**Given material**

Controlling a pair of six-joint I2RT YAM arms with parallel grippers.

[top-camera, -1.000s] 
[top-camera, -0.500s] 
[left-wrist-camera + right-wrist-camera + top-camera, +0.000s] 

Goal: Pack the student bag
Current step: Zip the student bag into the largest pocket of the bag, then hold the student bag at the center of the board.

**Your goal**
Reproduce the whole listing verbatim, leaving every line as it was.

**Answer section**
Controlling a pair of six-joint I2RT YAM arms with parallel grippers.

[top-camera, -1.000s] 
[top-camera, -0.500s] 
[left-wrist-camera + right-wrist-camera + top-camera, +0.000s] 

Goal: Pack the student bag
Current step: Zip the student bag into the largest pocket of the bag, then hold the student bag at the center of the board.

With this, the answer is complete.